Video games love space. It’s easy to see why – the setting allows for impossible vistas and a sense of wonder. It facilitates so many childhood dreams of having our own spaceships to take us on cosmic adventures, filled with fantastical creatures and laser beams. This usually goes hand in hand with a general air of optimism and hope, influenced by the vaguely utopian visions of the future of Star Trek and other seminal works of popular science fiction.
It’s something that was endlessly appealing in childhood, but lately it’s ringing more and more hollow as we move further into the future. Hardspace: Shipbreaker is refreshingly aware of this, bringing the fantasy of life in space back to Earth.
Hardspace casts you as a contract mechanic, living alone in a gigantic garage in high Earth orbit and saddled with a billion dollar debt to the megacorporation LYNX – the price of a paid job far from the now toxic surface. It’s the only chance you’ll ever have to see the stars, the slim hope of one day repaying your debt and flying off to the outer bourgeois colonies.
Until then, your days are filled with shipbreaking – the process of meticulously (or haphazardly, if you prefer) dismantling and dismantling decommissioned starships for parts and raw materials. Each 15-minute shift ends with a detailed breakdown of every penny of value you’ve managed to extract – minus your tool rental, room and board, and other service charges. Everything else goes to paying off your debt, another pin in the ocean.
The view from the only window of your tiny home pod is of countless corporate trash amidst a sea of scrap metal. A massive railgate – a central feature of the interplanetary travel network – occasionally vibrates with activity, a reminder of a larger universe you’ll likely never live to see. Daily routine settles into that paradoxical half-soul crushing/half-satisfying groove that many jobs eventually settle into – alternating between suffocating boredom and moments of fulfillment as you master the systems and tasks necessary to perform the job.
Watching that billion-dollar debt slip away may seem deflating, but that doesn’t take away from the feeling of goodness when you excel at the task of bringing a complex ship to shreds. So you comfort yourself with the loop, the drizzle of dopamine that you get every time you guide a nice big chunk of titanium through the oven. And you try to ignore this existential terror that’s slamming at your heels.
It’s a dark and pessimistic portrayal of what space has to offer. It’s a pessimism that feels incredibly refreshing, an essential and grounded counterpoint to the often uncritical way video games use sci-fi aesthetics for nothing but power fantasy. If space has always been the only place uncorrupted by capitalism, that’s certainly not the case in Hardspace.
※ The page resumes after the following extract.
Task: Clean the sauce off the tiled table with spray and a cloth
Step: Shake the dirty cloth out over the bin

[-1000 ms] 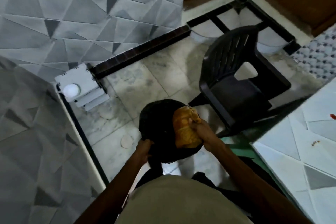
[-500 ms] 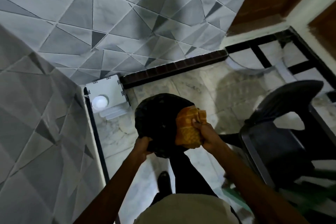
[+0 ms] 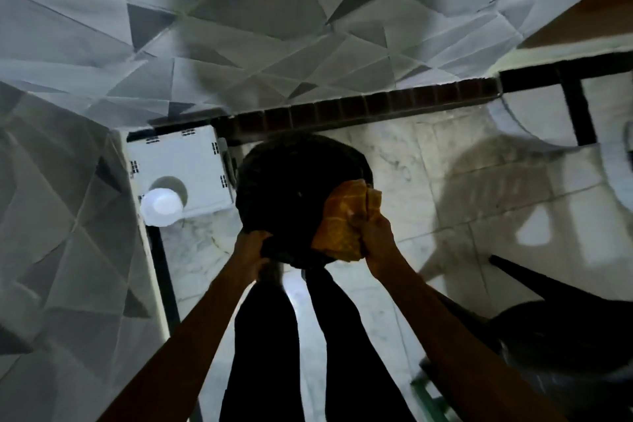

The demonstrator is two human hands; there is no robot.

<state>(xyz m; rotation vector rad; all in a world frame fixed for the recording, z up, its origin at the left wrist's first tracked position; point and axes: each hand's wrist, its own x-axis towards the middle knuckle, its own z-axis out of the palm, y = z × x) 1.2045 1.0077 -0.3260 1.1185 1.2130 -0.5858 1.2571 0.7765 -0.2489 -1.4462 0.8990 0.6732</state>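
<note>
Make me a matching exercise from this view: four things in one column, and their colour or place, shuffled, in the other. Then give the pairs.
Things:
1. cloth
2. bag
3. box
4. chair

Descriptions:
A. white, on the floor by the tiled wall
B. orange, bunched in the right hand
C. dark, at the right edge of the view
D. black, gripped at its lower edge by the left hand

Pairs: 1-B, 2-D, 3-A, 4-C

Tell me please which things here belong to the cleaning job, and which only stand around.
Part of the job:
orange cloth, in the right hand
black bag, in the left hand

Standing around:
white box
white round lid
black plastic chair
</note>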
Every aspect of your daily life is owned and controlled by LYNX, an omnipresent entity that has colonized most of the solar system.
The brutal truth is that there is simply no fully automated luxury gay space communism waiting for us up there. Space travel is no longer the purview of specialist independent agencies – the necessary infrastructure and technology is now in the hands of private companies, nothing but one more asset to boost the egos of our vampiric billionaires in power. Terraforming is functionally impossible. Long-term human space travel is functionally impossible. We’re not going anywhere; we will all slowly run out of air here as our corrupt institutions allow the rich and powerful to hoard as much wealth as they can.
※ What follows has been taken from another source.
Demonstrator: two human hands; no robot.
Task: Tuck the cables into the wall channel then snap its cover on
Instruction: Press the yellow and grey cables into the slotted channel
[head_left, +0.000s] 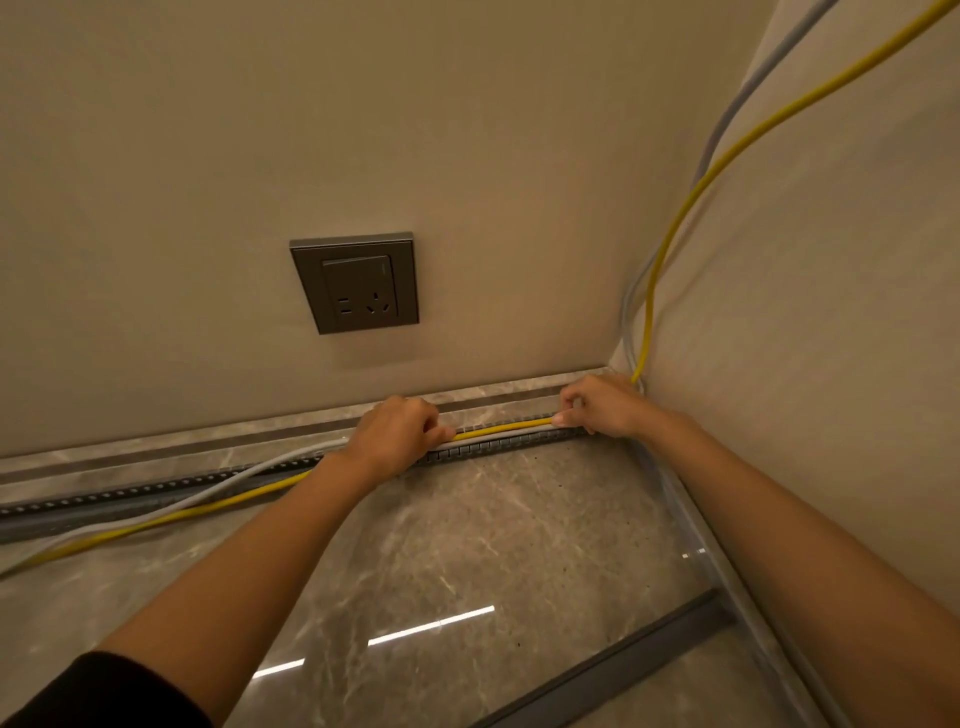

The very first thing you do in Shipbreaker is sign an extensive 24-clause agreement with the LYNX corporation which, among other things, signs ownership of your own body. More than that: your very existence. You are automatically enrolled in LYNX Health Insurance, which provides you with a downloaded flash developed clone with a backup of your personality and memories if you meet an untimely end during your employment. The initial process of extracting your biological information is fatal.
Right from the start, before you even leave the atmosphere, you play as a clone pieced together from DNA that is now the sole property of LYNX. Any intellectual or material property you may produce during your lifetime is now the exclusive property of LYNX. Any aspirations you have, any goals you are working towards – these are not the ones shared by the person you were on Earth. They are dead. You are a grotesque flesh ghost in the form of who you were. With each new clone, something else is left behind, the cumulative effect leading to the degradation of your personality and body. Eventually, you won’t even be a shadow of who you once were. You will only be a Shipbreaker, held body and soul by an entity that will only ever know you as a blip on a spreadsheet.
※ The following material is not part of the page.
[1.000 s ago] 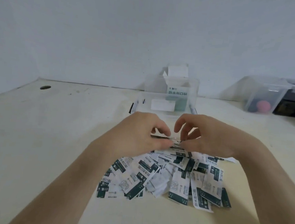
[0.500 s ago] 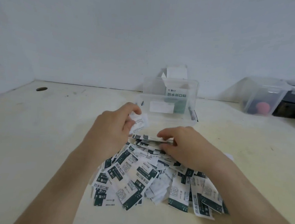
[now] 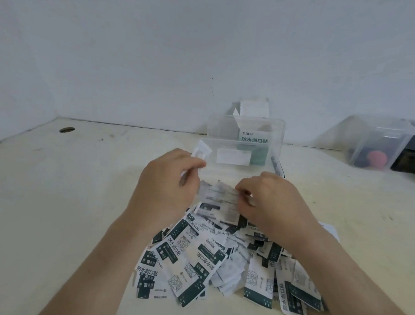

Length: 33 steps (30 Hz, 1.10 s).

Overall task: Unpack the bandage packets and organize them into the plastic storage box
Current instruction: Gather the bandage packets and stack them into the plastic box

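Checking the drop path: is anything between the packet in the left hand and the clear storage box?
Nothing visible. The left hand holds the packet right at the near left corner of the storage box, whose top is open. The right hand is lower down, pinching packets atop the pile.

Plain workroom: cream desk (image 3: 49, 194), cable hole (image 3: 67, 130), white wall (image 3: 160, 54), clear bin (image 3: 376, 143)
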Each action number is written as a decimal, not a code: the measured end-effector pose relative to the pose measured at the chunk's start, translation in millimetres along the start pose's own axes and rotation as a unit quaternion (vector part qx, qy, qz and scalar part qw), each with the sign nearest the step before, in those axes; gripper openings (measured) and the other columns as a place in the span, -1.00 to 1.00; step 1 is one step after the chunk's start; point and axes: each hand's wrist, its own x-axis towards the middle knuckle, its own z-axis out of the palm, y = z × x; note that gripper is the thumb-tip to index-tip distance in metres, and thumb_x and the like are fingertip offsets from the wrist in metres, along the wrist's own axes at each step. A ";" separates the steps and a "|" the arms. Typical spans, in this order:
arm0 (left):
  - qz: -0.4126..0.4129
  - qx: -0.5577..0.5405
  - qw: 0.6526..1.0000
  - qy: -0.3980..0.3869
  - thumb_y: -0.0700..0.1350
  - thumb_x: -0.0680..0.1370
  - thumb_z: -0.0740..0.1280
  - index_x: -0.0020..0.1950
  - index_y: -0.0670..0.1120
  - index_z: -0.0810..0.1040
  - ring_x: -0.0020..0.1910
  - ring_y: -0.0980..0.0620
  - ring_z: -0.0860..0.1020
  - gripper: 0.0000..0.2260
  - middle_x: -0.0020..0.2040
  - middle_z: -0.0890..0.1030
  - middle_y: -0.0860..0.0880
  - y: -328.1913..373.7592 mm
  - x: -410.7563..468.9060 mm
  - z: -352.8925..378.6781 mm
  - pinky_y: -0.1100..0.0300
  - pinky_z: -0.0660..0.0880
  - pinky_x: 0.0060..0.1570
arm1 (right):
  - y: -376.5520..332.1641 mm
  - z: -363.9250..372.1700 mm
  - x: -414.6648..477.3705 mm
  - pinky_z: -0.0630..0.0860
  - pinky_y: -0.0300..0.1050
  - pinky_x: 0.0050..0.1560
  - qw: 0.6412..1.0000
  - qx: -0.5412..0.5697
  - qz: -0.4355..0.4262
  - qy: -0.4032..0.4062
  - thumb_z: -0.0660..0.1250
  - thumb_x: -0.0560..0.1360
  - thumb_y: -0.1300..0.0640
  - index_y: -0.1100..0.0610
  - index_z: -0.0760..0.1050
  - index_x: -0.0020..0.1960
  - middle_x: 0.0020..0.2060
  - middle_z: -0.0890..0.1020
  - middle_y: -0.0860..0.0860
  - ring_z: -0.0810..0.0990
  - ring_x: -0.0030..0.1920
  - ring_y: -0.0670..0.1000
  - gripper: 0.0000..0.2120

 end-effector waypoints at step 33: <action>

The world of Hardspace may not look like a place you would want to visit. It’s basically a game about having a rubbish job, in a medium that’s mostly used to offer various distractions from the one you probably already have. It’s brutal and cold and there’s not much to see. You will not go on emotional adventures in alien worlds or in exciting space battles. You’ll mostly be thrust into the innards of another metal giant, carefully trying to extract a barrel of fuel before it can rupture and blast you to pieces or worse – damage your potential recovery.
There’s a banality to the game that feels downright revolutionary; a confidence in the vision that makes it an absolutely essential work of video game science fiction. It takes real bravery to use boredom and repetition effectively, to have faith that players will engage on their own terms. Hardspace: Shipbreaker may seem like an ordeal, but it’s worth putting yourself through if you want to see video games using spaceships for anything other than evasion.